HANG TIME HEADQUARTERS — He’s going to write it on his shoes before every game, and for his sake let’s hope that adds up to 82 times during the regular season. He’s going to speak it into existence every time someone sticks a camera, microphone or tape recorder in his face.
If can do anything about it, John Wall is going to will the Washington Wizards into the playoffs one way or another.
It’s an ambitious goal for someone who has never known anything but the lottery during his brief career. It’s also a courageous thing to do in this day and age, when anything you say can and will be held against you on social media at some point. I think Wall is right to repeatedly mention the word “playoffs” where his Wizards are concerned. That’s what a leader does, identify the goal and then fight, claw and scrap until that goal is reached.

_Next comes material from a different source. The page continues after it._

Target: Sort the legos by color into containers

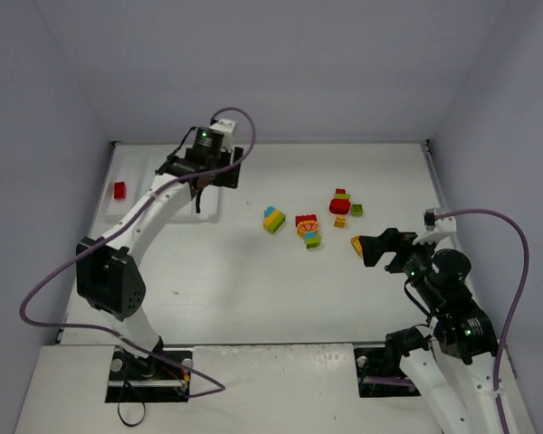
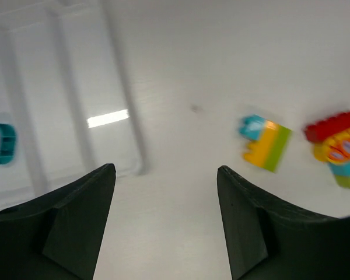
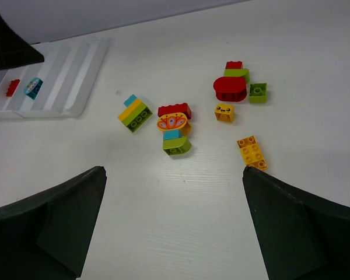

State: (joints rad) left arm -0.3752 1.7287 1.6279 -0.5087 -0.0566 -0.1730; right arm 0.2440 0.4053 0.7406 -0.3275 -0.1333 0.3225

So when Wall opened up to Howard Beck of Bleacher Report recently, he expanded on what he and Wizards owner Ted Leonsis have been saying for months since before Wall signed that five-year, $80 million extension … it’s playoffs or bust this season:
“I should be in the playoffs,” Wall said.
Don’t just talk about it, be about it. And from all indications that’s exactly what Wall is doing. He’s no longer the young point guard playing strictly on instincts and raw talent. He’s refined his game a bit and his confidence is soaring:
“My first two years, I wasn’t really confident,” Wall said, “because I didn’t believe in myself and some other people didn’t believe in me. But that was just me not being confident in my own ability.”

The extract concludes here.